## [Try it]
Make an exact copy of the lines from the top of the entries below through the line with "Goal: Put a". Leave all pictures out.

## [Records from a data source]
/---
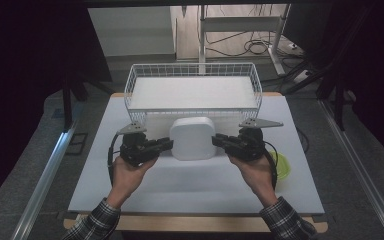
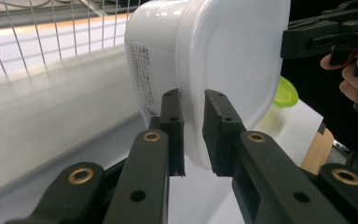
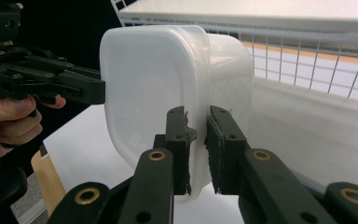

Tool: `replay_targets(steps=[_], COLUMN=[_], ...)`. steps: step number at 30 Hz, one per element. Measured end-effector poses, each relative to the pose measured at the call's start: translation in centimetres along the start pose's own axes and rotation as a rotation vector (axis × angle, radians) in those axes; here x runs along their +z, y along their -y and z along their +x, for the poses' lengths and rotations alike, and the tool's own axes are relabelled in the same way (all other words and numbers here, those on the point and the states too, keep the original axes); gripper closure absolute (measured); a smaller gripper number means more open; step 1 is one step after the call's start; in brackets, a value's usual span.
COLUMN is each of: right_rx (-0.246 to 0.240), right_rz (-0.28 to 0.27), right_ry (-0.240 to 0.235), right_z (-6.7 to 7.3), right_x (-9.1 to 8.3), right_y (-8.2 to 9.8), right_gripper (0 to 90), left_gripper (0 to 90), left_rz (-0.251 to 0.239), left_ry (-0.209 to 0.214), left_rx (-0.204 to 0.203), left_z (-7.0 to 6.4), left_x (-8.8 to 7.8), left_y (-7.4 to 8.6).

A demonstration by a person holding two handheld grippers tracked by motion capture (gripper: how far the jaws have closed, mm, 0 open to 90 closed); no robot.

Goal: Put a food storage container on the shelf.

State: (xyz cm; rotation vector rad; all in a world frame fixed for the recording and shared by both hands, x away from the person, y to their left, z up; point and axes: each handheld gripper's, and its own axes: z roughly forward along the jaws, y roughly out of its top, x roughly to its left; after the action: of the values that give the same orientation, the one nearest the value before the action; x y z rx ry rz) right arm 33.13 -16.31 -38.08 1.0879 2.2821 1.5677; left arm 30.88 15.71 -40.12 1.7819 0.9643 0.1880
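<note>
Both my grippers pinch the white plastic box [image 1: 192, 138] by its rim.
Left fingers [image 2: 172, 121] and right fingers [image 3: 177, 135] clamped on opposite lips; light, smooth, slippery, so keep it level.

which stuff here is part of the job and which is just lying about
In the job:
- white lidded container
- left hand-held gripper, clamped on its lid rim
- right hand-held gripper, clamped on the opposite rim
- white wire basket, probably its destination

Lying about:
- green lid
- cables on the floor
</note>
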Motion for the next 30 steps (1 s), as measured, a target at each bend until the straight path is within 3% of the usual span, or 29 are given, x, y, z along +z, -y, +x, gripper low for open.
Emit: replay_targets(steps=[18,30], right_rx=[-0.019,0.010], right_rz=[-0.056,-0.085], right_ry=[0.017,0.025], right_z=[-0.3,-1.3], right_x=[0.1,0.7], right_y=[-5.6,-8.7], right_gripper=[78.6,78.0], left_gripper=[79.3,79.7], left_rz=[-0.043,-0.074], left_ry=[-0.021,-0.013], left_rx=[0.016,0.003], left_z=[0.7,1.6], left_x=[-1.3,-1.4], left_y=[-5.7,-8.7])
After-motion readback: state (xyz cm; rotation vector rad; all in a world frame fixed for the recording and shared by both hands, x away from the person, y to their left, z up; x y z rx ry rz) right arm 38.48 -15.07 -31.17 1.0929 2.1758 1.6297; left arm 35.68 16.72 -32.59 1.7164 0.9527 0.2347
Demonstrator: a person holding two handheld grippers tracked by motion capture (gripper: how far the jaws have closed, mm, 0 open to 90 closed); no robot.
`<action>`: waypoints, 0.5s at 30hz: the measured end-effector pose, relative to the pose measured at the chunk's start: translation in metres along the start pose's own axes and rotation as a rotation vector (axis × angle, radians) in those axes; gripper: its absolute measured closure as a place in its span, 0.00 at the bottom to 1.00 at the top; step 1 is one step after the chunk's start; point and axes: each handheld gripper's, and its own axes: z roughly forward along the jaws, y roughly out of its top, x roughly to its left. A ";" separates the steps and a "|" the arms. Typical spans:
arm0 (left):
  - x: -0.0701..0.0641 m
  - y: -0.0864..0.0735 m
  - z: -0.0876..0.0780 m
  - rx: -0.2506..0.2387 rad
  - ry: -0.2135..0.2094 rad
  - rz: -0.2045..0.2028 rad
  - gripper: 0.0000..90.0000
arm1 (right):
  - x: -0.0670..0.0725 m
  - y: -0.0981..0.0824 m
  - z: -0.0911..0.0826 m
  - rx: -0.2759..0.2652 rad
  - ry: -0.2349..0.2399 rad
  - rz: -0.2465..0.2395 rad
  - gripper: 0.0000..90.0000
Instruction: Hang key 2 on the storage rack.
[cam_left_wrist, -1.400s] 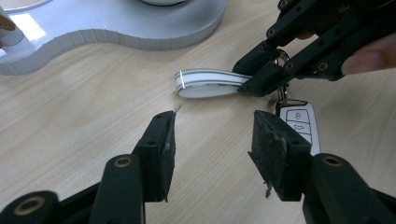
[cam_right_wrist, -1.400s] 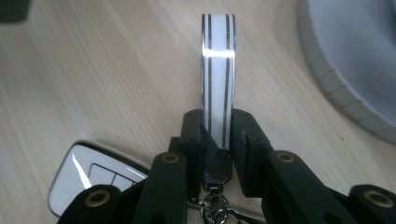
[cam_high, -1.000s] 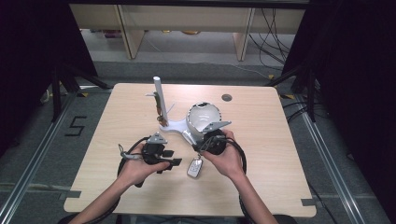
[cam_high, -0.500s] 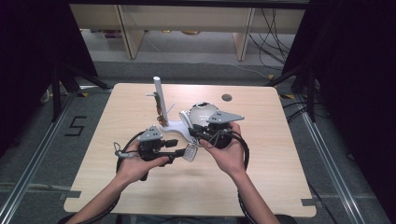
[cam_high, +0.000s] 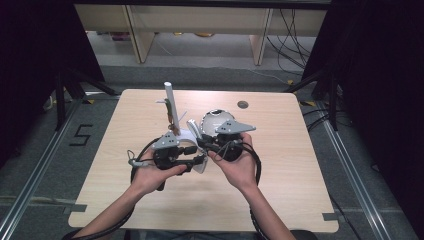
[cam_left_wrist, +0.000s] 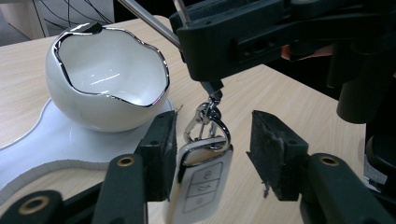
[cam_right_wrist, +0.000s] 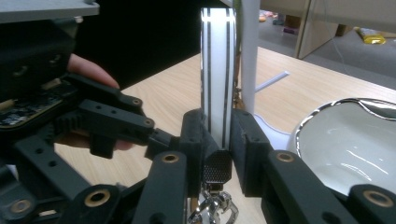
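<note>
Here your two grippers meet over the middle of the wooden table (cam_high: 310, 165), just in front of the white egg-shaped bowl (cam_left_wrist: 105, 81) that sits on its flat white base (cam_left_wrist: 70, 144). Your right gripper (cam_right_wrist: 217, 140) is clenched on the black-and-white striped strap (cam_right_wrist: 217, 70) of the car key fob (cam_left_wrist: 198, 184) — the jaws pinch it just above the metal clip (cam_left_wrist: 208, 119). The fob hangs below, between the jaws of your left gripper (cam_left_wrist: 210, 154), which stand released; the left jaw looks to touch the fob's edge, the right stays apart. A white post (cam_high: 169, 102) stands upright behind the bowl.
</note>
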 end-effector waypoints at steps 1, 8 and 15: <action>0.001 0.000 0.000 0.008 -0.002 0.000 0.60 | -0.001 0.000 0.001 -0.004 0.001 -0.015 0.85; 0.004 0.002 0.001 0.020 -0.033 0.002 0.68 | 0.003 0.002 0.004 -0.010 0.038 -0.034 0.85; 0.004 0.003 0.001 0.049 -0.042 0.036 0.78 | 0.006 0.002 0.004 0.013 0.058 -0.007 0.85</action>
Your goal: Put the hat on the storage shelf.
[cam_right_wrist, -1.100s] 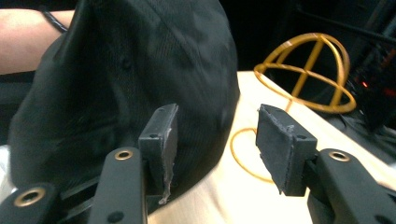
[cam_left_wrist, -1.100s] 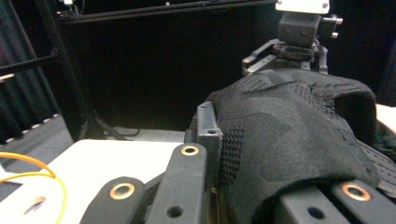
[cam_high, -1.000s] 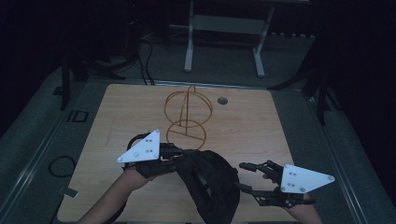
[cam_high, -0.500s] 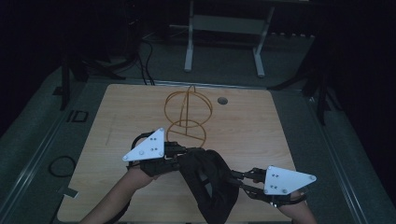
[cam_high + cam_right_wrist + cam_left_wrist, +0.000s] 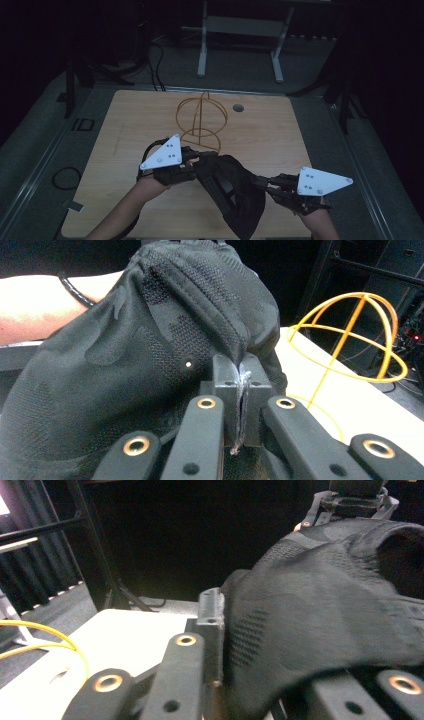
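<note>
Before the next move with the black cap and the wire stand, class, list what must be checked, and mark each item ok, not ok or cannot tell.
1. Right gripper pinches the black cap: ok, jaws shut on fabric.
2. Left gripper holds the cap: ok, fabric lies between the jaws.
3. Wire stand upright on the table: ok.
4. Cap clear of the stand: ok in the high view.
5. Cap's opening faces down: cannot tell.
</note>
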`<state>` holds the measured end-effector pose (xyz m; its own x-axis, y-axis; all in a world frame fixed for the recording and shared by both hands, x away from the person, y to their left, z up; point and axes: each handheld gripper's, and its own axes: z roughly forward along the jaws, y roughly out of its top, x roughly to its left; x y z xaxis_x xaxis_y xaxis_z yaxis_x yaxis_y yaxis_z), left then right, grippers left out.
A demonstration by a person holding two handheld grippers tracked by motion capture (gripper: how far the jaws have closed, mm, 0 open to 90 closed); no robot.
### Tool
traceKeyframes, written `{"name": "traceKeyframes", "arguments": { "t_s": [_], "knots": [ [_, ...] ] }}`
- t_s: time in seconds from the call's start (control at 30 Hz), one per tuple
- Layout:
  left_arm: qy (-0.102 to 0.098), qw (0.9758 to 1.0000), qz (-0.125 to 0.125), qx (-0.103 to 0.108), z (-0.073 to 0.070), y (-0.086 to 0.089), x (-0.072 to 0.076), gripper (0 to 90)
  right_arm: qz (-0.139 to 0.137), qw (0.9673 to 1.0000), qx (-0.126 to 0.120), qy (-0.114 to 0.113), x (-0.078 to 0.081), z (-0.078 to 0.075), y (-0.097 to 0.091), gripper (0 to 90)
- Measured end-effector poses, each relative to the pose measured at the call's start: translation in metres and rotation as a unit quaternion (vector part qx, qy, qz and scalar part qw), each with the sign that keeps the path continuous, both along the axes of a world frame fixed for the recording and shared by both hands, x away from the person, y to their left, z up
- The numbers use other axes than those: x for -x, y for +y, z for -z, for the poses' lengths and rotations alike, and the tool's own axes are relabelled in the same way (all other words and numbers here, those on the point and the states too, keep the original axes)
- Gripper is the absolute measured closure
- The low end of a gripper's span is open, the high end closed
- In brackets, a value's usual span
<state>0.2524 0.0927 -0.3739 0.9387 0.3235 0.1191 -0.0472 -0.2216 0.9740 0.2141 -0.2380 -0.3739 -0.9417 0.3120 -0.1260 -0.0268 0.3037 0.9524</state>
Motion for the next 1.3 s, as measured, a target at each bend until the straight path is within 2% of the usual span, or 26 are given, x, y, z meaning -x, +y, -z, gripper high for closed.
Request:
{"name": "traceKeyframes", "arguments": {
  "t_s": [0.07,0.23,0.43,0.57,0.77,0.93,1.13,1.3],
  "knots": [
    [-0.001,0.9999,-0.013,-0.009,-0.001,-0.001,0.001,61.7,0.005,1.0,-0.004,0.0,0.0,-0.001,-0.003,88.8],
    [0.004,0.9994,-0.028,-0.018,0.002,0.0,0.0,55.5,0.024,0.9997,-0.008,0.002,-0.002,-0.002,-0.013,88.8],
    [0.008,0.9987,-0.044,-0.025,0.006,0.007,0.0,55.4,0.049,0.9987,-0.011,0.003,-0.005,-0.001,-0.025,88.8],
    [0.015,0.9982,-0.049,-0.031,0.011,0.012,0.0,55.4,0.069,0.9973,-0.022,0.009,-0.008,0.0,-0.034,88.8],
    [0.021,0.9972,-0.061,-0.038,0.021,0.023,0.003,53.9,0.102,0.9946,-0.019,0.003,-0.014,0.0,-0.045,88.7],
    [0.023,0.9959,-0.074,-0.046,0.028,0.034,0.005,52.9,0.135,0.9905,-0.026,0.003,-0.022,0.0,-0.055,88.7],
    [0.028,0.9933,-0.094,-0.061,0.04,0.045,0.007,51.6,0.163,0.9863,-0.029,0.001,-0.034,-0.001,-0.063,88.7],
    [0.026,0.9909,-0.118,-0.059,0.05,0.056,0.009,51.6,0.183,0.9827,-0.026,-0.004,-0.046,-0.004,-0.066,88.7]
  ]
}}
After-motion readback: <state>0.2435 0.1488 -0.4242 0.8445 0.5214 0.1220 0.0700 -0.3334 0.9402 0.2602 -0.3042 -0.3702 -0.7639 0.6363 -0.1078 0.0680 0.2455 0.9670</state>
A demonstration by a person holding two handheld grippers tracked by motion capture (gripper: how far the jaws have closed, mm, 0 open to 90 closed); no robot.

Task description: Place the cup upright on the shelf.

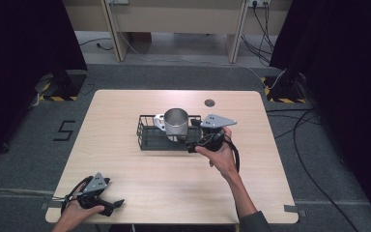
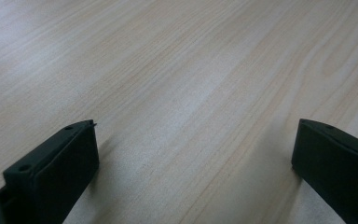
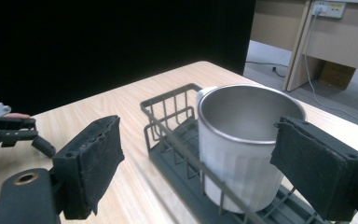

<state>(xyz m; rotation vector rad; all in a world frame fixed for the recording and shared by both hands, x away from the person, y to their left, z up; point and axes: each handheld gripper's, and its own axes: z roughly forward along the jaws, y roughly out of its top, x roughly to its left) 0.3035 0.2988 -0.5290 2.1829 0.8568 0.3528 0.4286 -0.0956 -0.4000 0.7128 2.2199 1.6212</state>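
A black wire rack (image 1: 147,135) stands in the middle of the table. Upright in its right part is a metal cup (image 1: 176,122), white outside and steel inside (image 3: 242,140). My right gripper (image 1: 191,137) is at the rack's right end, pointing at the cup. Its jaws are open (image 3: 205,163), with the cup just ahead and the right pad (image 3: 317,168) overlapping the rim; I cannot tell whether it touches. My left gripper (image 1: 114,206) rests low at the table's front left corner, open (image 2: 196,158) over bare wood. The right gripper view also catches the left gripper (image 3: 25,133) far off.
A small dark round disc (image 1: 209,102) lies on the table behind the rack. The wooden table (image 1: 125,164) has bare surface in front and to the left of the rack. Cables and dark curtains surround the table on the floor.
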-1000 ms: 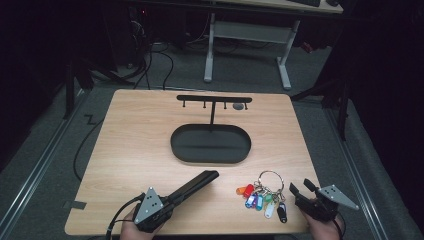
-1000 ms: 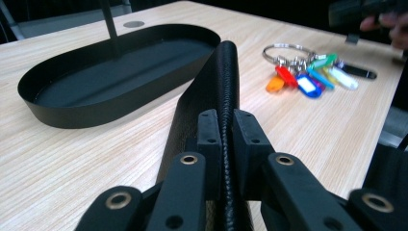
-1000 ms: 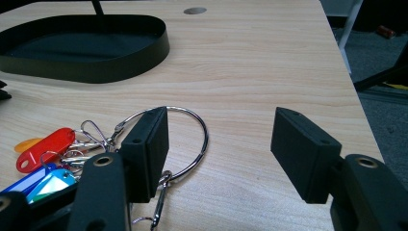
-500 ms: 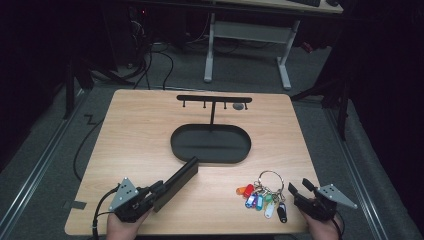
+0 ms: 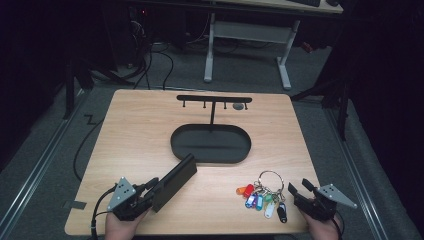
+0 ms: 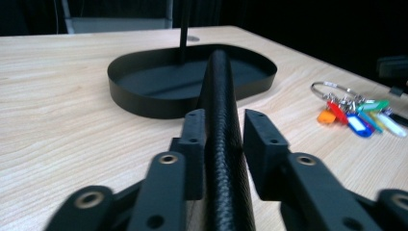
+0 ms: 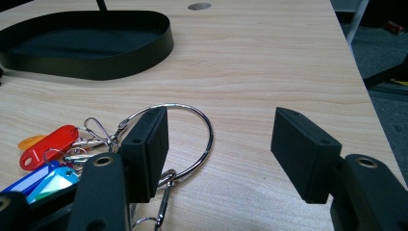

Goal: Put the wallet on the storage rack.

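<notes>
The left gripper [image 5: 150, 192] was clamped on a black wallet [image 5: 174, 181], its jaws pressed to both faces of the textured leather, as the left gripper view showed [image 6: 223, 144]. Over the last second the wallet had swung: its far end, which had pointed past the tray [image 5: 210, 156] toward the keys [image 5: 262, 196], now sat just short of the tray's near-left rim, and the hand had drawn back toward the bench's [image 5: 130, 130] near-left corner. That suggests the wallet was being lined up to go into the tray, with the drop not yet made.

The right gripper [image 5: 299, 190] had stayed beside the keys, on the side away from the tray, jaws wide apart and holding nothing. In the right gripper view [image 7: 219, 144] the big key ring [image 7: 192, 139] lay on the bench between and just ahead of the jaws, untouched. The keys looked like the next pickup, probably for the hook bar [image 5: 214, 98] standing behind the tray.
</notes>
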Motion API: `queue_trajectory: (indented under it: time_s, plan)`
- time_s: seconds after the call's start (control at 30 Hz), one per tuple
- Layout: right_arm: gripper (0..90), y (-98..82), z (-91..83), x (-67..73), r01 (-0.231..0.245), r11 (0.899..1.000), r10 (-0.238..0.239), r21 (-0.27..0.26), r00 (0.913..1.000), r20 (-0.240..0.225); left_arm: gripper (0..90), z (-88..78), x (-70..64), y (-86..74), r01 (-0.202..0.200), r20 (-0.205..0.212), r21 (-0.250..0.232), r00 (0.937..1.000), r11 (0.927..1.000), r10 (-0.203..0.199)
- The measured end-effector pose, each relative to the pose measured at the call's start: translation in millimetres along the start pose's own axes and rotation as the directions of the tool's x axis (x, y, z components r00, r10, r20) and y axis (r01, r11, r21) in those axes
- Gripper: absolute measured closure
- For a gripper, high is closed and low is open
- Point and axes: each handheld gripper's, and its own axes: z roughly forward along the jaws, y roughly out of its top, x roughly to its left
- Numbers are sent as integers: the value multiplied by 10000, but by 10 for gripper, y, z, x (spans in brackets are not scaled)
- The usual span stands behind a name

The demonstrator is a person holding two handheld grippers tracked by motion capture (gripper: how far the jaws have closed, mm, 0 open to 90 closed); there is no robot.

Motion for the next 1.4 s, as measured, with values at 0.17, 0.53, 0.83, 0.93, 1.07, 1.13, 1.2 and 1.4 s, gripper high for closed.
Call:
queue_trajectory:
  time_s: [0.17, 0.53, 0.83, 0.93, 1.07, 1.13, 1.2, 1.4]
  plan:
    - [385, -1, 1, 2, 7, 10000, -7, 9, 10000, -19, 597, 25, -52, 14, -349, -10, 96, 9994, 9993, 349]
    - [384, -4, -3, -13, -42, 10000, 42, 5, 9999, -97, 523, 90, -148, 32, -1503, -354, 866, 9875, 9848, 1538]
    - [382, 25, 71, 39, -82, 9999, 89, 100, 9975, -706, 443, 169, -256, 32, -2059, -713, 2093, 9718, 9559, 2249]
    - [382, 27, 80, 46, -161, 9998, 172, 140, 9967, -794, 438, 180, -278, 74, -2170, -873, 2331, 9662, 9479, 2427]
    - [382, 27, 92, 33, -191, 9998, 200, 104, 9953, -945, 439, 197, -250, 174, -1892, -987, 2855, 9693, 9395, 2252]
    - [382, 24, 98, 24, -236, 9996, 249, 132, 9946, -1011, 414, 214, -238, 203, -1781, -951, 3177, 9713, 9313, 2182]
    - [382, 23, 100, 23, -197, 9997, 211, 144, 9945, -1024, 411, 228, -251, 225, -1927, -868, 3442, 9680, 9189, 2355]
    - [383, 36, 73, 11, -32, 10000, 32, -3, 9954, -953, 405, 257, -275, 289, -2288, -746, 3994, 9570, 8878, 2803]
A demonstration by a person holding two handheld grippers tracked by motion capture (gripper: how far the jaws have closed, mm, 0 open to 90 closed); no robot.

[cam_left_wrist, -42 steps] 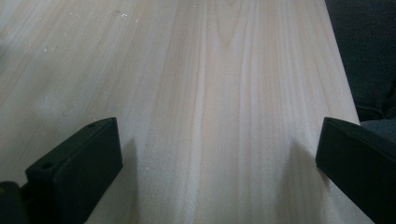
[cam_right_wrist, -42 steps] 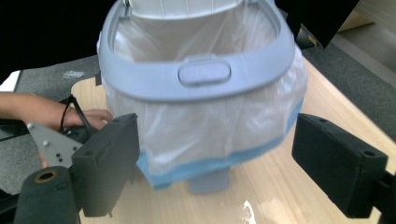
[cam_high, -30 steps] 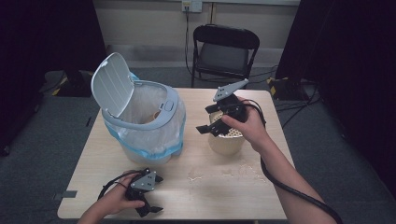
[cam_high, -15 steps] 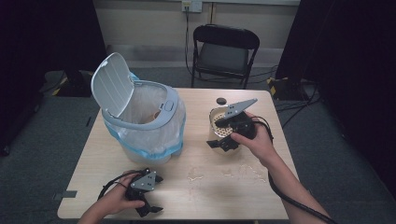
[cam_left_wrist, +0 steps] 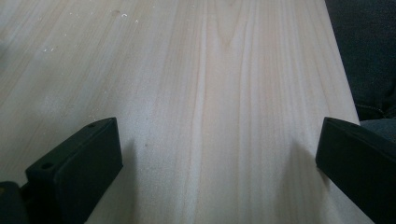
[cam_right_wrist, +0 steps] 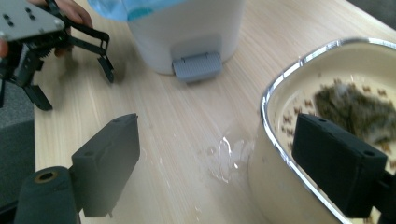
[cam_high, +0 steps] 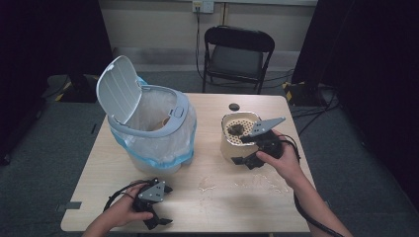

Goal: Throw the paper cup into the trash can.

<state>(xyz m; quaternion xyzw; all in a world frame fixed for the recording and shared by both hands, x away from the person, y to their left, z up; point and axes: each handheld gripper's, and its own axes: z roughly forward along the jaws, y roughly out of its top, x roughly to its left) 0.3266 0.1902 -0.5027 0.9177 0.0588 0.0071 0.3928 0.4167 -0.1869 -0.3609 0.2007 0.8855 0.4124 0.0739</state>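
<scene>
- Nearest, at the lower left of the high view, the left gripper rests on the pale wood bench; in its own view the jaws stand wide apart with nothing but bare grain between them.
- Next, right of centre, the right gripper sits against the near wall of the pot. In the right gripper view its jaws are spread and straddle the rim: one jaw is inside over the pot's contents, the other outside above the bench. The pads do not yet look pressed on the wall.
- So the move likely turns on this: the rim runs between the jaws, and closing would pinch the wall. The right hand is far nearer the pot than the left.
- The pot is round, cream-coloured, smooth, with a shiny metal rim; inside lies a perforated insert carrying a dark, clumpy wet mass.
- A wet smear and crumbs mark the bench near the pot.
- Left of the pot stands the bin: grey plastic ring, thin translucent liner with blue edging, ribbed lid tipped up, grey pedal at its foot.
- Farthest, a small dark cap lies by the bench's back edge, with a black folding chair beyond.
</scene>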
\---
## [Final answer]
Tool: `replay_targets(steps=[_], COLUMN=[_], ...)`. steps: step number at 30 Hz, one per element. Measured end-effector poses, each relative to the pose measured at the call's start: translation in centimetres along the start pose's own axes and rotation as a rotation vector (axis × angle, radians) in those axes; here x runs along their +z, y along their -y and z along their +x, for the poses' lengths and rotations alike, and the tool's own axes are relabelled in the same way (all other words and numbers here, those on the point and the states too, keep the original axes); gripper closure absolute (measured); a smaller gripper number means more open; step 1 is one step after the call's start; in brackets, a value's usual span.
COLUMN is each of: right_rx (-0.246 to 0.240), right_rz (-0.28 to 0.27), right_ry (-0.240 to 0.235), right_z (-6.7 to 7.3), right_x (-9.1 to 8.3), right_y (-8.2 to 9.8), right_gripper (0 to 90), left_gripper (0 to 90), left_rz (-0.251 to 0.239), left_ry (-0.209 to 0.214), left_rx (-0.204 to 0.203), left_z (-7.0 to 6.4), left_x (-8.8 to 7.8), left_y (-7.4 to 8.6).

A demonstration by a person holding two handheld grippers tracked by motion capture (gripper: how far the jaws have closed, mm, 0 open to 90 closed); no robot.

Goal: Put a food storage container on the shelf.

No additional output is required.